Millar, E. (2018, May 09). Classroom of 2020: The future is very different than you think. Retrieved from https://www.theglobeandmail.com/news/national/education/canadian-university-report/classroom-of-2020-the-future-is-very-different-than-you-think/article4620458/
scott pike
July 5, 2018 — 6:41 pm
Hi Sara,
I really enjoyed your post. It got me thinking about a number of things, namely your initial quote from Bolter. I too get bogged down way too frequently with isolating information in e-books, and in e-scrolls in particular. Even when I have found the information, as I have done in the countless pdfs I have highlighted and annotated for the program, I find retrieving that information is less efficient than if I had a simple book with a dog-eared page. Surely there must have been scholars from antiquity who felt as you do, that it was important to include some system of quick reference for navigating through the scrolls. If we were transported back to the age of the scroll, I doubt it would be that difficult to come up with a system that could accomplish the task.

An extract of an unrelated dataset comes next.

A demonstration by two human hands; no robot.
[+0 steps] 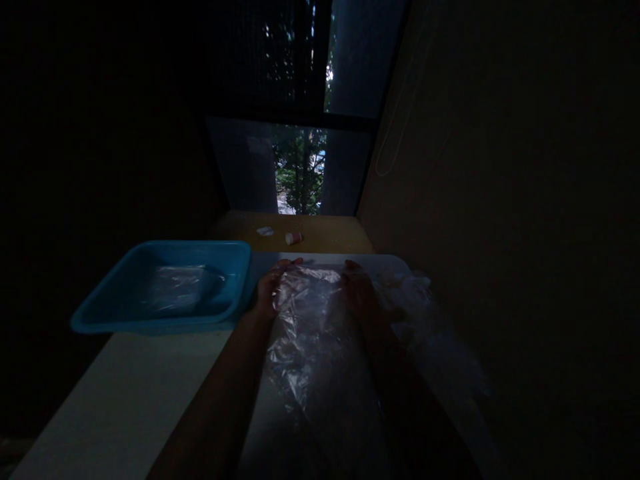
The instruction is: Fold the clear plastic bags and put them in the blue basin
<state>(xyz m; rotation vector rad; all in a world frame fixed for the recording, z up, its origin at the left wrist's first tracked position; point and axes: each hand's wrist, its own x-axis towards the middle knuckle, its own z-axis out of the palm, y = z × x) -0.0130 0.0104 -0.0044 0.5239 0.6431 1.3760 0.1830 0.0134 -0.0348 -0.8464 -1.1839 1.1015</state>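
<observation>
A clear, crinkled plastic bag lies lengthwise on the white table in front of me, its film catching the window light. My left hand is at the bag's far left edge, fingers curled around the film. At the far right edge, my right hand holds the opposite side, though its fingers are mostly lost in shadow. Whether anything is inside the bag is too dark to tell. Beside my right forearm, a loose heap of thin clear plastic spreads along the table's right side.
A blue plastic basin stands on the white table at left, with a clear plastic packet inside. Beyond the table, a yellowish ledge bears a small cup-like object and a crumpled white scrap below the window.
</observation>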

Yet in the light research I did on this issue, the best I could find was that such a feature to the scroll was not considered to be important. Rather, emphasis was placed on the oral tradition of memorization of the material in the first place, than on establishing a system of quick reference. One of the earliest features of textual referencing, the table of contents, wasn’t until the arrival of the manuscript (thanks, Wiki). In fact, Ong relates that another textual referencing tool, the index, “seems to have been valued at times for their beauty and mystery rather than for their utility”.
It seems like the features you and I prize just didn’t matter that much back then. This seems to be true with the practice of situating a written work within a certain time period, or even with such an indispensible feature as portability, I imagine. Libraries and scriptoriums were places where people sought knowledge or went to complete a task. It may not have been until the advent of the codex that people realized – or even desired – to conduct these pursuits elsewhere.
I think I will always favor books over pdfs. The tangible, instant, and simple interactions are a perfect balance for me. However, as my books shelfs start to overflow, and I begin to trip over my textbooks that have fallen to the ground, the time may come for me to make some changes to the way I interact with text.
References:
Bolter, Jay David. (2001). Writing space: Computers, hypertext, and the remediation of print [2nd edition]. Mahwah, NJ: Lawrence Erlbaum.
Ong, Walter. (1982.) Orality and Literacy: The technologizing of the word. London: Methuen.